» **TASK STATEMENT**
Search the records below for the string "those" and copy each line where it turns up.

--- SOURCE MATERIAL ---

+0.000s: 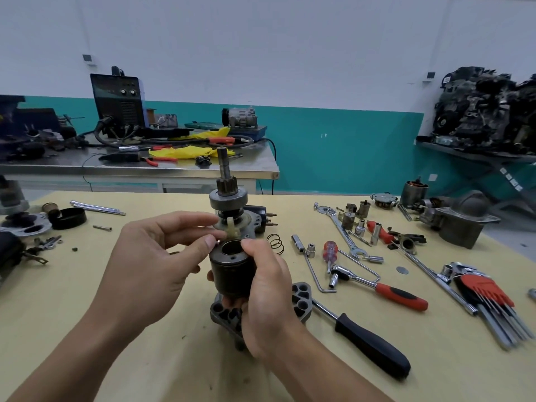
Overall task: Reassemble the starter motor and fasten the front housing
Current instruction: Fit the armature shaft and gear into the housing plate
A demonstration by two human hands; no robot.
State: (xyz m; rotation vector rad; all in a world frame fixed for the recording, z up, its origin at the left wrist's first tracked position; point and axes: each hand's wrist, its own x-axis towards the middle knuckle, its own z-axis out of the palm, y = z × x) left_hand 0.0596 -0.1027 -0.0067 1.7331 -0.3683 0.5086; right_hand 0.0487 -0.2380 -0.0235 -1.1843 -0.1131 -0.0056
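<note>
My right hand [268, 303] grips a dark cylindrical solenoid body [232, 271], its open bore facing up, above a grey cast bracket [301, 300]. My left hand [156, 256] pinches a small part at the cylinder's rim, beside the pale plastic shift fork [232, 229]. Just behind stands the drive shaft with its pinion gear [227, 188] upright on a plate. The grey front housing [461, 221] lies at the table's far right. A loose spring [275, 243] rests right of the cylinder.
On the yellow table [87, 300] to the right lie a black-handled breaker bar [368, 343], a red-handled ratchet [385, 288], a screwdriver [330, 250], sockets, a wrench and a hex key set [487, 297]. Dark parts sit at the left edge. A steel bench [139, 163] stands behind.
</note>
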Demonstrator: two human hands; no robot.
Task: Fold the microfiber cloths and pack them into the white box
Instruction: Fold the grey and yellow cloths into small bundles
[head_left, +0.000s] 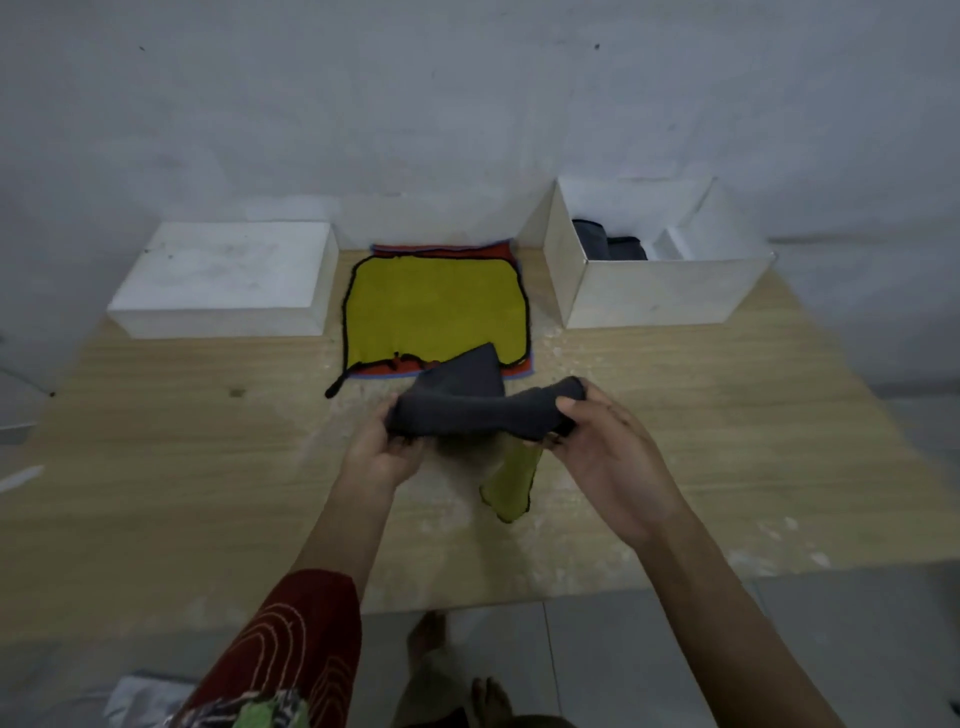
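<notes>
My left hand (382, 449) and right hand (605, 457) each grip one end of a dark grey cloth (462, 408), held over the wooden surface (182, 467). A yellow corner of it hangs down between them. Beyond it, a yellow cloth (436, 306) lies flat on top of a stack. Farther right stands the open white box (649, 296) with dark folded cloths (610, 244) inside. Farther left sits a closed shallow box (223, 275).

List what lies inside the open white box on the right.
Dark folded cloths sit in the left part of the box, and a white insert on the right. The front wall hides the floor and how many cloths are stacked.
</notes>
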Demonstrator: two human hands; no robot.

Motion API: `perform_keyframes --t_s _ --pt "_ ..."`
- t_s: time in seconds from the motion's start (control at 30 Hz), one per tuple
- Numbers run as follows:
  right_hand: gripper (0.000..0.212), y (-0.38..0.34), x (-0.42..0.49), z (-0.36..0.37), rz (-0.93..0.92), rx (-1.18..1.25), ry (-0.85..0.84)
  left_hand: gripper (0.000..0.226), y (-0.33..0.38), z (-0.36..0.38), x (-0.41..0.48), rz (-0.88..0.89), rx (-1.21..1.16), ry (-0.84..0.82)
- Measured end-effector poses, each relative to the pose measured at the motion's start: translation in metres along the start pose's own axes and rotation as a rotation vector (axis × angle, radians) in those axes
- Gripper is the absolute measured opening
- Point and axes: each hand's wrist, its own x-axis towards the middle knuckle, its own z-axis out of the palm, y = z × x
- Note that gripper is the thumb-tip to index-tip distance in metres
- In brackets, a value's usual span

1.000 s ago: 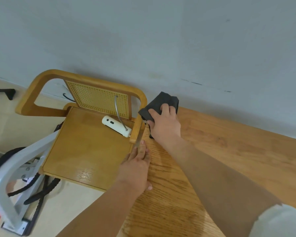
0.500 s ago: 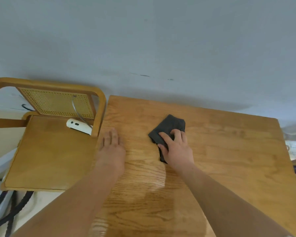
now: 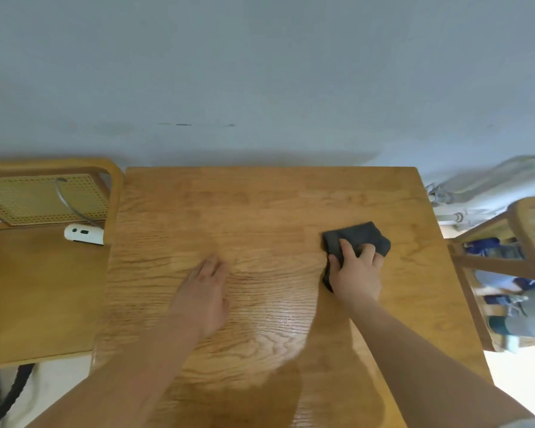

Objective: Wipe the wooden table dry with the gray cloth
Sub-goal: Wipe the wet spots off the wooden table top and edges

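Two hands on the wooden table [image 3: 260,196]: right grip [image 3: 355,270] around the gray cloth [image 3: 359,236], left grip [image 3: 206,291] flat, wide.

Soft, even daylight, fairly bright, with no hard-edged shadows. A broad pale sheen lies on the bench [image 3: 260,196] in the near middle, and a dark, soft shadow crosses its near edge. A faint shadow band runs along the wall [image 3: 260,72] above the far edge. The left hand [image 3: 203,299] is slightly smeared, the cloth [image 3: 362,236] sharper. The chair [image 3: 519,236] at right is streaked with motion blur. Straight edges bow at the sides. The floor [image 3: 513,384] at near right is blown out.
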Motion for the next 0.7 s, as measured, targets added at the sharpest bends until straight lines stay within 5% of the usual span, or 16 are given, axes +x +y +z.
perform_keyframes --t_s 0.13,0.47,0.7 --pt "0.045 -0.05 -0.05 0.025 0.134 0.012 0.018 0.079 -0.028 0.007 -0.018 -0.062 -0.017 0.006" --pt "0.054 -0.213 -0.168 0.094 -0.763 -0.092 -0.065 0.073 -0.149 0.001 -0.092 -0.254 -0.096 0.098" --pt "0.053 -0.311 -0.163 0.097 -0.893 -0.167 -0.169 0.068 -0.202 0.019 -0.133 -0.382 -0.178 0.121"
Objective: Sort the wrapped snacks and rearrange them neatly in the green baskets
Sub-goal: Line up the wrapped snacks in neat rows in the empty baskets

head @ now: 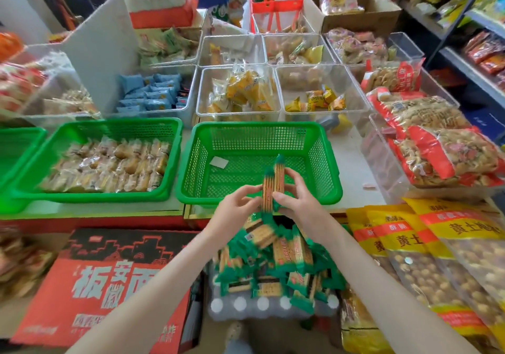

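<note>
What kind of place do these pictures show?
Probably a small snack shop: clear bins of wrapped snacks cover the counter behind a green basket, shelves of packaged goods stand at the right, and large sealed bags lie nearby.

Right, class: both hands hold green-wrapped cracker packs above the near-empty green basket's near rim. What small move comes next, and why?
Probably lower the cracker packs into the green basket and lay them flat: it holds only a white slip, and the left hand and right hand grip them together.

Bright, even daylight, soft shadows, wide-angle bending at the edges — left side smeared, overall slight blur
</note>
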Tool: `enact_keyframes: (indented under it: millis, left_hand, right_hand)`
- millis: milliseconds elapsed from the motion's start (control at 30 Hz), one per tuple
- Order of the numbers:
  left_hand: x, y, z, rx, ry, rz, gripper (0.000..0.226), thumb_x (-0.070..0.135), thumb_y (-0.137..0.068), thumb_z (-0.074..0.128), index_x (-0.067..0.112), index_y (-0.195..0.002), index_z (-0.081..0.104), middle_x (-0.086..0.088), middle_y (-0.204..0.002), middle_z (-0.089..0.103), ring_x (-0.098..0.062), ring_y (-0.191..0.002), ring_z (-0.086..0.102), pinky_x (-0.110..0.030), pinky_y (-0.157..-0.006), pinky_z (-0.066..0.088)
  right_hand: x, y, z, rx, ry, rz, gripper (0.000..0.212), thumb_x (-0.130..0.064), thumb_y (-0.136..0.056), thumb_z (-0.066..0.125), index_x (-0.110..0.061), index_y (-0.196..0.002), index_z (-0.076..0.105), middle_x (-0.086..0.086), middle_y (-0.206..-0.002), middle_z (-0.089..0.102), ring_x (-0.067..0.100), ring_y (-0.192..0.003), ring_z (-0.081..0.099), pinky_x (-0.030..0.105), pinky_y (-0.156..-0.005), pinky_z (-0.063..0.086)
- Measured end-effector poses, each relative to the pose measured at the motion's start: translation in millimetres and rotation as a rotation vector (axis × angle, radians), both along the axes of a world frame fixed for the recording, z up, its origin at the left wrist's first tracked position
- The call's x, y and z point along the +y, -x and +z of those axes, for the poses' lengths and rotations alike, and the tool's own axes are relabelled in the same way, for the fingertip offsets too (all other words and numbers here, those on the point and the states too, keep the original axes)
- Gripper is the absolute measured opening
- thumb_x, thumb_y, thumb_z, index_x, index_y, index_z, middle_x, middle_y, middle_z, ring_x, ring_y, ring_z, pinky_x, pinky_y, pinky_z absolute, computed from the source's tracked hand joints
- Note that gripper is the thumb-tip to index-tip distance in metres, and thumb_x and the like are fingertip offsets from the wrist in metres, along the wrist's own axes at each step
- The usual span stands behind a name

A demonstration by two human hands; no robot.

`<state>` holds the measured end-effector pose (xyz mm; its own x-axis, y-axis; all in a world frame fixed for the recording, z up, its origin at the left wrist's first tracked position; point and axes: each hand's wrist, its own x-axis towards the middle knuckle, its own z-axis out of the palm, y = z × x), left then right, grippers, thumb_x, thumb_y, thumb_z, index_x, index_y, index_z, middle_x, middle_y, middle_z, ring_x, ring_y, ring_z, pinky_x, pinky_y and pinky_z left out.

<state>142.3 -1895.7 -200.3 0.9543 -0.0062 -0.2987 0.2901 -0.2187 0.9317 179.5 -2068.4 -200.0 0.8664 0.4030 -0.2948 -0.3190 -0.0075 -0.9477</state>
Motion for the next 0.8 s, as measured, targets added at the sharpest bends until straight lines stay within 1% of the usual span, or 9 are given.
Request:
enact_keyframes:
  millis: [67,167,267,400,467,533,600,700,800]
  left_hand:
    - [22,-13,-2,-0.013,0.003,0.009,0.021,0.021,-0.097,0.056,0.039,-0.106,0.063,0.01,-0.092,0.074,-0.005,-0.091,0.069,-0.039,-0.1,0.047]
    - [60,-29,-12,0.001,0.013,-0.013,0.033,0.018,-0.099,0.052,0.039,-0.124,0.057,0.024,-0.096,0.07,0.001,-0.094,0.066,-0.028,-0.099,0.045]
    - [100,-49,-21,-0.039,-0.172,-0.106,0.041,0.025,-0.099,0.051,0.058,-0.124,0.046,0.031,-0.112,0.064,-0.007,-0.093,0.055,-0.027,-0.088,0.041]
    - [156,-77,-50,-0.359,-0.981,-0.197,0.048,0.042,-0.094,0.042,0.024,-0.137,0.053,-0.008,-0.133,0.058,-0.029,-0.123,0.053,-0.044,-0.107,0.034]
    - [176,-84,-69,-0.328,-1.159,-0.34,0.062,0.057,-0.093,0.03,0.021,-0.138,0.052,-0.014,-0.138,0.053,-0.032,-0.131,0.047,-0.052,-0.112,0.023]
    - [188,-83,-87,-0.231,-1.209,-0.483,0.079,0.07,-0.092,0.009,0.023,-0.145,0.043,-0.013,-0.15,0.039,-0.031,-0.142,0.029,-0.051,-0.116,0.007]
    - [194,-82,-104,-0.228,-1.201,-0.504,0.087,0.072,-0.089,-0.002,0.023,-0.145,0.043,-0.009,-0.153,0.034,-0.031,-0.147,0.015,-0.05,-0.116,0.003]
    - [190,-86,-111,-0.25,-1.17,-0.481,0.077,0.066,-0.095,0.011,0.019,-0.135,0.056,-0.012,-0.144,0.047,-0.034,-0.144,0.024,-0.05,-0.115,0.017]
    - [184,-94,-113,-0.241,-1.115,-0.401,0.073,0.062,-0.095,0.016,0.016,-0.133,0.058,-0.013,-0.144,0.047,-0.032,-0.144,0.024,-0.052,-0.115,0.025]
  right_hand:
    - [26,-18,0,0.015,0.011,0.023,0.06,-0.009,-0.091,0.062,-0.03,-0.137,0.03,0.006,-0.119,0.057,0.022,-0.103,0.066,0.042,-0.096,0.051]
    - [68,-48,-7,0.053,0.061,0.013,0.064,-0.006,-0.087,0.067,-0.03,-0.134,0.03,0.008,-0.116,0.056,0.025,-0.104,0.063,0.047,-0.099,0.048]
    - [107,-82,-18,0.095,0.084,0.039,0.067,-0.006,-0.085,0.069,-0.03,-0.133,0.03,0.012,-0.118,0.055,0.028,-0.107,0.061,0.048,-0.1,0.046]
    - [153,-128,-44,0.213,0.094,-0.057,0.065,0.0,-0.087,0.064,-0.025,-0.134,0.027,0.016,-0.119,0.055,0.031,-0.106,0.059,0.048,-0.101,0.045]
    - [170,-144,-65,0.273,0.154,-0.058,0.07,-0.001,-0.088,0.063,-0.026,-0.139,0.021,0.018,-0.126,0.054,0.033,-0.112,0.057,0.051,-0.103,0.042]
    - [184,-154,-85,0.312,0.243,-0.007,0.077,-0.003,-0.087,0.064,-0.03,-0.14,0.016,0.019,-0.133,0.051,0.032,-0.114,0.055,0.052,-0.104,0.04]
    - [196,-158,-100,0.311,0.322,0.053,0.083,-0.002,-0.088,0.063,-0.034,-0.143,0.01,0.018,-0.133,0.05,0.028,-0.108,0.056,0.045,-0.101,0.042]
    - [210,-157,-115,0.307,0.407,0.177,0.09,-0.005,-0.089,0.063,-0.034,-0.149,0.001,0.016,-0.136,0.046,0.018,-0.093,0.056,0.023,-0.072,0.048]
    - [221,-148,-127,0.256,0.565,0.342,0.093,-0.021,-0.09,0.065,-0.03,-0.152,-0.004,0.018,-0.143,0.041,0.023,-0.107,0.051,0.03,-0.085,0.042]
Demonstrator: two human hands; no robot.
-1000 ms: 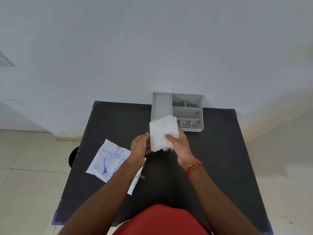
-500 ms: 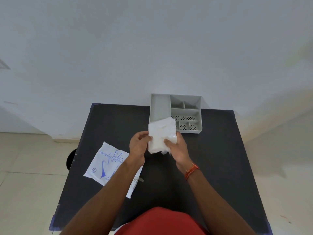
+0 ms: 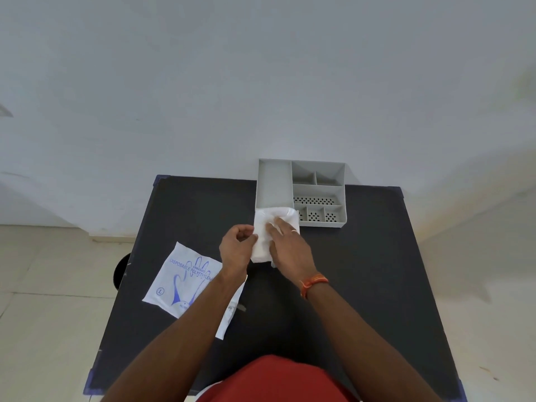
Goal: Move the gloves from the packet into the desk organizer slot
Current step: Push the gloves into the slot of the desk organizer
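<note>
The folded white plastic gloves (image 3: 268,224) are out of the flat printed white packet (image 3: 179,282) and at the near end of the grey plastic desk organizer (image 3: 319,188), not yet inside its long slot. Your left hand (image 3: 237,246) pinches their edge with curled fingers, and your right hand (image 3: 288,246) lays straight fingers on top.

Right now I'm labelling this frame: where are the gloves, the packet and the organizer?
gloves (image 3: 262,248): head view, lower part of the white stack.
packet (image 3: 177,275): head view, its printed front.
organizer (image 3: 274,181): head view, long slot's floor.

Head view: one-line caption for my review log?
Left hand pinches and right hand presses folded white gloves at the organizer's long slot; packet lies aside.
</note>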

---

» **ANSWER TO THE PROBLEM**
- Measured end-effector poses, each relative to the pose measured at the motion's start: translation in metres along the start pose's own axes and rotation as a rotation vector (axis × angle, radians) in those axes
- The call's x, y and z point along the +y, -x and +z of those axes, for the poses' lengths and rotations alike, and the tool's own axes are relabelled in the same way, for the fingertip offsets too (all other words and numbers here, those on the point and the states too, keep the original axes)

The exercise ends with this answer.